## WHAT TO PRODUCE
Output the whole listing with nothing altered.

## DATA SECTION
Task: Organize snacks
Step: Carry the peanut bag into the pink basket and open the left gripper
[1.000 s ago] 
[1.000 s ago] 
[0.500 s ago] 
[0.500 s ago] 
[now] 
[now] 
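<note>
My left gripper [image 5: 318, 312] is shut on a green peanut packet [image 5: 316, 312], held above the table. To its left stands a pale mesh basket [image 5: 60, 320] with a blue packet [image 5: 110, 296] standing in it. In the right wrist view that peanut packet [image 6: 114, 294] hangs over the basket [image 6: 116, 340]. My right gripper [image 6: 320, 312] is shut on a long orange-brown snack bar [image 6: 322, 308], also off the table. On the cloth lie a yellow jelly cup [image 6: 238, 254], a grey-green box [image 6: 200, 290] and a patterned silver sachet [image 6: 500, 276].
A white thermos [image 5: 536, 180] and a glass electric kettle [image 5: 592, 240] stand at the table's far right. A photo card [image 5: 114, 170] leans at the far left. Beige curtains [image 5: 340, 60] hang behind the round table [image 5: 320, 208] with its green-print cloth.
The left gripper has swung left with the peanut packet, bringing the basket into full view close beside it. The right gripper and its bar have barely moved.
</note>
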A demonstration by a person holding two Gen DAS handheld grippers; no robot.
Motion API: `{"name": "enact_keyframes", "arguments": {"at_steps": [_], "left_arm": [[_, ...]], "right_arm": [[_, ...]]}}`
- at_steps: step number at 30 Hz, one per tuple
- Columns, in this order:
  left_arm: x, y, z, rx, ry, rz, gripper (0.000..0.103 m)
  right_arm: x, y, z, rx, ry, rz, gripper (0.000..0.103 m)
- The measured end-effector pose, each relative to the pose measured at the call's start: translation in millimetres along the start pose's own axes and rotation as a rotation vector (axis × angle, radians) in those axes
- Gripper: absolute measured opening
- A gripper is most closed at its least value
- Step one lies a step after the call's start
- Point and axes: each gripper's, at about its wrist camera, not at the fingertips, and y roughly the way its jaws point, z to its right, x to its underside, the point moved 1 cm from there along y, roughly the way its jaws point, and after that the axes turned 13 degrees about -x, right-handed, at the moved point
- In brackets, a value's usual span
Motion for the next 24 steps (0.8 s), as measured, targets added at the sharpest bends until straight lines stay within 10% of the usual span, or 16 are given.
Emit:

## RESPONSE BOX
Task: Organize snacks
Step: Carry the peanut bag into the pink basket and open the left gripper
[1.000 s ago] 
[1.000 s ago] 
[0.500 s ago] 
[0.500 s ago] 
[now] 
[now] 
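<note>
My left gripper [image 5: 318, 312] is shut on a green peanut packet [image 5: 316, 312], held above the table. To its left stands a pale mesh basket [image 5: 60, 320] with a blue packet [image 5: 110, 296] standing in it. In the right wrist view that peanut packet [image 6: 114, 294] hangs over the basket [image 6: 116, 340]. My right gripper [image 6: 320, 312] is shut on a long orange-brown snack bar [image 6: 322, 308], also off the table. On the cloth lie a yellow jelly cup [image 6: 238, 254], a grey-green box [image 6: 200, 290] and a patterned silver sachet [image 6: 500, 276].
A white thermos [image 5: 536, 180] and a glass electric kettle [image 5: 592, 240] stand at the table's far right. A photo card [image 5: 114, 170] leans at the far left. Beige curtains [image 5: 340, 60] hang behind the round table [image 5: 320, 208] with its green-print cloth.
The left gripper has swung left with the peanut packet, bringing the basket into full view close beside it. The right gripper and its bar have barely moved.
</note>
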A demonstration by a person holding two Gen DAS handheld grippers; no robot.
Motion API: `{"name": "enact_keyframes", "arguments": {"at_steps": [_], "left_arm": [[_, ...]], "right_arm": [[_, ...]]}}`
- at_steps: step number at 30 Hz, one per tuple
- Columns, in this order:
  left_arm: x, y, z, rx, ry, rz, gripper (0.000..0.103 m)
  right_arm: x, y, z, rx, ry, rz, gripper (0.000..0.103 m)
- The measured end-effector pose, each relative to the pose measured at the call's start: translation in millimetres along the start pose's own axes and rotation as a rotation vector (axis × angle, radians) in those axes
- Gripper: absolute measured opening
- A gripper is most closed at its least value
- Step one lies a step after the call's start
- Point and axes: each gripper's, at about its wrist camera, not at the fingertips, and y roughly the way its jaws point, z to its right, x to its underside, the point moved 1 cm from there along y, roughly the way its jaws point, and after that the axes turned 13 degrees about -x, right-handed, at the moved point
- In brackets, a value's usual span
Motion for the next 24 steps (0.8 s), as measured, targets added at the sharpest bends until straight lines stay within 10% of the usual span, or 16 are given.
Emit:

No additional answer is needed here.